§ **Assignment**
This exercise calls for the whole listing to be given again exactly, without images.

§ **Data extract**
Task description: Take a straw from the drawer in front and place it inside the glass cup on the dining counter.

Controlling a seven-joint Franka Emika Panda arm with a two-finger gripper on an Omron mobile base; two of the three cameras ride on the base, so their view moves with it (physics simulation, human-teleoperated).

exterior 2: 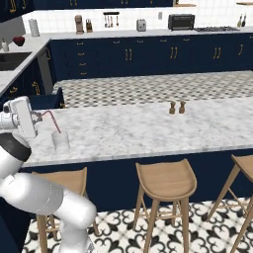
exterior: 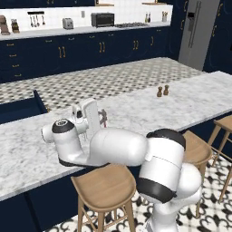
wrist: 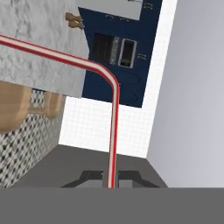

§ **Solution for this exercise**
Task description: Take a straw from the drawer in front and place it inside the glass cup on the dining counter.

Controlling a seven-joint Franka Emika Panda arm with a two-finger gripper on an Omron mobile base; two of the three cameras ride on the base, so their view moves with it (physics simulation, human-teleoperated).

exterior 2: 
exterior: 
wrist: 

The response is complete as it stands.